_Task to carry out_
Skip the pictures, and retype the data below in full, exactly.

_Data excerpt_

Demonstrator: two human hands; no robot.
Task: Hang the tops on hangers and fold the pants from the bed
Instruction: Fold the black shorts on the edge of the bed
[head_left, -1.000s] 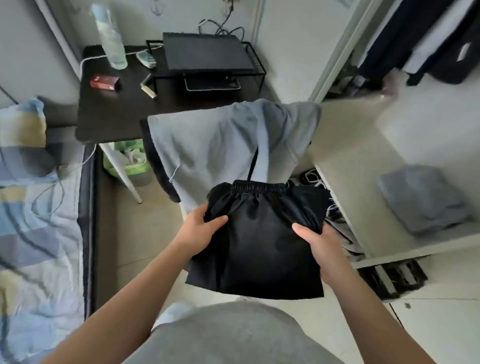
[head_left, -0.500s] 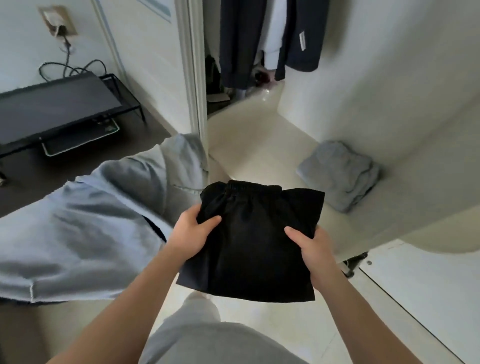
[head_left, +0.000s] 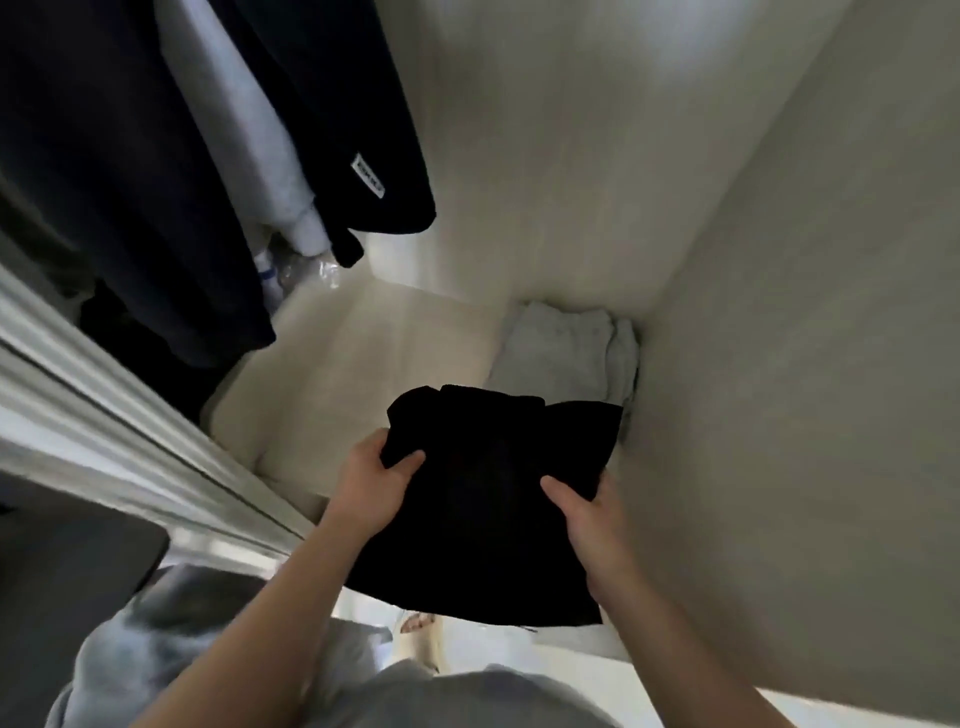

_Expected output_
Demonstrator: two human hands; no robot.
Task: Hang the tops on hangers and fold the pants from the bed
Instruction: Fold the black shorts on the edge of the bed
[head_left, -1.000s] 
[head_left, -0.500s] 
[head_left, +0.000s] 

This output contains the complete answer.